AIM OF THE TASK:
Copy every line below precisely as it appears.
◇ ◇ ◇ ◇ ◇ ◇ ◇
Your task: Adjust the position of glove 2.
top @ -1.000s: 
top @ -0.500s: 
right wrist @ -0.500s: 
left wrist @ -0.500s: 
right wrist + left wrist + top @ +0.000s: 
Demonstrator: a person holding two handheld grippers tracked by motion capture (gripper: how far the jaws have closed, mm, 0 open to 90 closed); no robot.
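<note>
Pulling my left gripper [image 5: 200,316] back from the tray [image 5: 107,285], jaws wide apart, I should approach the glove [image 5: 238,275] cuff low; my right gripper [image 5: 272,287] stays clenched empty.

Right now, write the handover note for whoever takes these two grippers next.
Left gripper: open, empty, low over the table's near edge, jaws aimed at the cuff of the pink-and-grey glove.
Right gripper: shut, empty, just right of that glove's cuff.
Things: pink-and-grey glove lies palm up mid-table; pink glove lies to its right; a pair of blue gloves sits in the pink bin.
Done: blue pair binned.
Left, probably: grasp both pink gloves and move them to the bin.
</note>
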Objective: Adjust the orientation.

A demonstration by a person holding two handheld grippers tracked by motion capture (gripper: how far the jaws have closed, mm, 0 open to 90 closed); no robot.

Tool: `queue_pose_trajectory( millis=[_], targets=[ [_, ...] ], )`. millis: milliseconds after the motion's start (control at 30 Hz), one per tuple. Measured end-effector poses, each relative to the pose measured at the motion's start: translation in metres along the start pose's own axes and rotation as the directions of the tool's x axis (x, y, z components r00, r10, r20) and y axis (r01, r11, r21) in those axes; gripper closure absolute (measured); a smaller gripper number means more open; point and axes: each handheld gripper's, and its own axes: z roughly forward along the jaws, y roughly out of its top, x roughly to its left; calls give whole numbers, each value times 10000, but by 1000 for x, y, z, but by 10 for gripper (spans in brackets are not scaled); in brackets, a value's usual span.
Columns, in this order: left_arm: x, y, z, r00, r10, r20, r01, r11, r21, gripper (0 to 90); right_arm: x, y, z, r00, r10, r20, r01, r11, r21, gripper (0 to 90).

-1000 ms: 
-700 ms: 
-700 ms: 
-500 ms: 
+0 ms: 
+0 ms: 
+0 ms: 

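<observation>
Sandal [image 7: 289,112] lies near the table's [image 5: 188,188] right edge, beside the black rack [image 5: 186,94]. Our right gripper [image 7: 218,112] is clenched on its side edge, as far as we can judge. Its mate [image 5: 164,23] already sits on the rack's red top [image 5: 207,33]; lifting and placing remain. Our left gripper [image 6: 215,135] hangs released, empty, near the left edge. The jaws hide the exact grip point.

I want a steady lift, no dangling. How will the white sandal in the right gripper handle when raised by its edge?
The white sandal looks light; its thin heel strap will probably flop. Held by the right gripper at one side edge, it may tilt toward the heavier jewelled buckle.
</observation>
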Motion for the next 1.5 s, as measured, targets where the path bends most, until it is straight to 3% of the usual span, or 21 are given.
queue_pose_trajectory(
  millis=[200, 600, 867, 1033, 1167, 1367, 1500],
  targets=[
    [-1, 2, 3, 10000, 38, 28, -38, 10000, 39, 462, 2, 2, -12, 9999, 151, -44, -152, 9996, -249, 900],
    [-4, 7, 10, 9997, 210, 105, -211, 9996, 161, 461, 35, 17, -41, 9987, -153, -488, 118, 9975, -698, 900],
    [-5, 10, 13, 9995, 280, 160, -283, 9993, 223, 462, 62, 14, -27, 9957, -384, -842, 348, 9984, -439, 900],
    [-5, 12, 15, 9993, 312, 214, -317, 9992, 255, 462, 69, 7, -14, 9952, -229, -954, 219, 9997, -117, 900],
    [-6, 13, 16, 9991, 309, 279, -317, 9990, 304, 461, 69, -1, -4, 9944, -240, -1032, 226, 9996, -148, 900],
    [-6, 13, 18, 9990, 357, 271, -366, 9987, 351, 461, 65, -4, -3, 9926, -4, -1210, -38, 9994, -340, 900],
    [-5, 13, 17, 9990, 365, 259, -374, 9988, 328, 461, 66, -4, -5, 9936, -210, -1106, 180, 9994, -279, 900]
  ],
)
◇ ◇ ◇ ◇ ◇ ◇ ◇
THE ANSWER:
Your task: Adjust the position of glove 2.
top @ -1.000s: 
top @ -0.500s: 
right wrist @ -0.500s: 
left wrist @ -0.500s: 
right wrist + left wrist + top @ +0.000s: 
Demonstrator: a person holding two handheld grippers tracked by motion capture (gripper: how far the jaws have closed, mm, 0 open to 90 closed); no robot.
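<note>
Pulling my left gripper [image 5: 200,316] back from the tray [image 5: 107,285], jaws wide apart, I should approach the glove [image 5: 238,275] cuff low; my right gripper [image 5: 272,287] stays clenched empty.

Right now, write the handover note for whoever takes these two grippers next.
Left gripper: open, empty, low over the table's near edge, jaws aimed at the cuff of the pink-and-grey glove.
Right gripper: shut, empty, just right of that glove's cuff.
Things: pink-and-grey glove lies palm up mid-table; pink glove lies to its right; a pair of blue gloves sits in the pink bin.
Done: blue pair binned.
Left, probably: grasp both pink gloves and move them to the bin.
</note>
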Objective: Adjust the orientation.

A demonstration by a person holding two handheld grippers tracked by motion capture (gripper: how far the jaws have closed, mm, 0 open to 90 closed); no robot.

Tool: `queue_pose_trajectory( millis=[_], targets=[ [_, ...] ], )`. millis: milliseconds after the motion's start (control at 30 Hz), one per tuple. Measured end-effector poses, each relative to the pose measured at the motion's start: translation in metres along the start pose's own axes and rotation as the directions of the tool's x axis (x, y, z components r00, r10, r20) and y axis (r01, r11, r21) in those axes; gripper closure absolute (measured); a smaller gripper number means more open; point and axes: each handheld gripper's, and its own axes: z roughly forward along the jaws, y roughly out of its top, x roughly to its left; calls give whole numbers, each value times 10000, but by 1000 for x, y, z, but by 10 for gripper (spans in brackets are not scaled); in brackets, a value's usual span.
Columns, in this order: left_arm: x, y, z, r00, r10, r20, r01, r11, r21, gripper (0 to 90); right_arm: x, y, z, r00, r10, r20, r01, r11, r21, gripper (0 to 90).

-1000 ms: 
-700 ms: 
-700 ms: 
-500 ms: 
+0 ms: 
+0 ms: 
+0 ms: 

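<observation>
Sandal [image 7: 289,112] lies near the table's [image 5: 188,188] right edge, beside the black rack [image 5: 186,94]. Our right gripper [image 7: 218,112] is clenched on its side edge, as far as we can judge. Its mate [image 5: 164,23] already sits on the rack's red top [image 5: 207,33]; lifting and placing remain. Our left gripper [image 6: 215,135] hangs released, empty, near the left edge. The jaws hide the exact grip point.

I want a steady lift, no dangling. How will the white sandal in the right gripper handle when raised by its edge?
The white sandal looks light; its thin heel strap will probably flop. Held by the right gripper at one side edge, it may tilt toward the heavier jewelled buckle.
</observation>
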Motion for the next 1.5 s, as measured, targets where the path bends most, until it is straight to 3% of the usual span, or 21 are given.
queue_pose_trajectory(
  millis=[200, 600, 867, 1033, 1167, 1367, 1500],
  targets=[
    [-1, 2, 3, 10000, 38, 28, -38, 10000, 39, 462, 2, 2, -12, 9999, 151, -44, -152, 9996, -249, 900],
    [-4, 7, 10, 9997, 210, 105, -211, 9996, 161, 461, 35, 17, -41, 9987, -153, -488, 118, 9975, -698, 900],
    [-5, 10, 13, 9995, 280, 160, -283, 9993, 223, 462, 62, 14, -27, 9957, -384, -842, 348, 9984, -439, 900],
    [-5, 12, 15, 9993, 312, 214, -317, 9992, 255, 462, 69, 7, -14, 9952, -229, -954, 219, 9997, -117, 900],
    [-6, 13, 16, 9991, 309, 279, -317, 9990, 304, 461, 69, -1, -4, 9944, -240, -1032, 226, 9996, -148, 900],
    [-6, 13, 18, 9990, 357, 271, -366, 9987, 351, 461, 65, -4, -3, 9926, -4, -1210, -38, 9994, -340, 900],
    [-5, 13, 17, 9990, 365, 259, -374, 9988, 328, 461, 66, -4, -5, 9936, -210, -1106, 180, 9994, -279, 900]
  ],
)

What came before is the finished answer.